What is cystic fibrosis?
Cystic fibrosis (also known as mucoviscidosis) is an inherited metabolic disorder that primarily affects the respiratory and digestive systems. The disease is caused by mutations in the CFTR gene, which encodes the chloride channel protein found on the surface of cells.
Under normal circumstances this channel regulates the movement of salt and water across cells. In CF the channel does not work properly: chloride cannot leave the cells, while sodium and water are excessively reabsorbed. The result is extremely thick, sticky secretions that clog the airways, the digestive tract and other organs.
Think of it like a plumbing system. Normally water flows freely through pipes and flushes debris away. In CF the “water” thickens into a sticky mass that clogs the pipes. This “blockage” causes the symptoms of the disease.

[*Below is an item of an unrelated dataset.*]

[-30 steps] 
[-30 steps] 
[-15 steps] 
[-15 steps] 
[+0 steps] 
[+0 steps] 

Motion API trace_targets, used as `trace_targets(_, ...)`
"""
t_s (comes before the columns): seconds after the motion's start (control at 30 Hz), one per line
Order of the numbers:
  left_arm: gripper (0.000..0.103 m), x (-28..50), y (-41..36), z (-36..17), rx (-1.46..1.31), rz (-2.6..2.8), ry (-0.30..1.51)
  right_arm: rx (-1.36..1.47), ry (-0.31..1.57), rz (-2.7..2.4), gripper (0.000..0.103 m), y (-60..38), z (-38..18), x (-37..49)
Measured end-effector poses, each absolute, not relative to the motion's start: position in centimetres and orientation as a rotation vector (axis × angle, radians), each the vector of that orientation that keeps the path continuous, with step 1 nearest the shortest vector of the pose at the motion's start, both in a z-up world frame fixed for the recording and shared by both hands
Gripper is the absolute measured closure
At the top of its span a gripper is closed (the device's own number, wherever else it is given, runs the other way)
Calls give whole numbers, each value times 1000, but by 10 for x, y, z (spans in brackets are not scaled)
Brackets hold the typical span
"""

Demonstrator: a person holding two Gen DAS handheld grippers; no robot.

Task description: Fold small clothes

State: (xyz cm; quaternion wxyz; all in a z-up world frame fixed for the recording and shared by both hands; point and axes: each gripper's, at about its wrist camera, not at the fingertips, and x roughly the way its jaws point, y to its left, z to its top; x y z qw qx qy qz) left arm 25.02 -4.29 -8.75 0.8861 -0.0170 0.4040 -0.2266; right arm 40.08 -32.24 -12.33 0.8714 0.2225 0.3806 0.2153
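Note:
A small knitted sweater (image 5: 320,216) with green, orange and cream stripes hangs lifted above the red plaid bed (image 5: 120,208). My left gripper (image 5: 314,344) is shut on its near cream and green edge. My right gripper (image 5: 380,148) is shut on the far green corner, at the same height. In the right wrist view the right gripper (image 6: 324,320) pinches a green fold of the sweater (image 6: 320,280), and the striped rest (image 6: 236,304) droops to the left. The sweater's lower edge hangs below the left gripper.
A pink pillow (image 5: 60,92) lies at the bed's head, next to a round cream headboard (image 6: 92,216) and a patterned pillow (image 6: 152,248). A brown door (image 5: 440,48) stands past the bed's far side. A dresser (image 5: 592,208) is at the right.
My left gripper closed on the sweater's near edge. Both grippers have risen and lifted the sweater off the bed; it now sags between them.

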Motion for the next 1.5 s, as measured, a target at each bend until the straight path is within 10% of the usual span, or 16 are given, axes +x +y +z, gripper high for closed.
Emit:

Cystic fibrosis affects roughly 2,500–3,000 people in Hungary. In terms of prevalence it is one of the most common severe inherited disorders: about one in 25 people is a carrier of the mutant gene, but the disease develops only if a child inherits the faulty gene from both parents.
CF symptoms and complications
Cystic fibrosis involves multiple organs, but the most serious consequences occur in the respiratory system.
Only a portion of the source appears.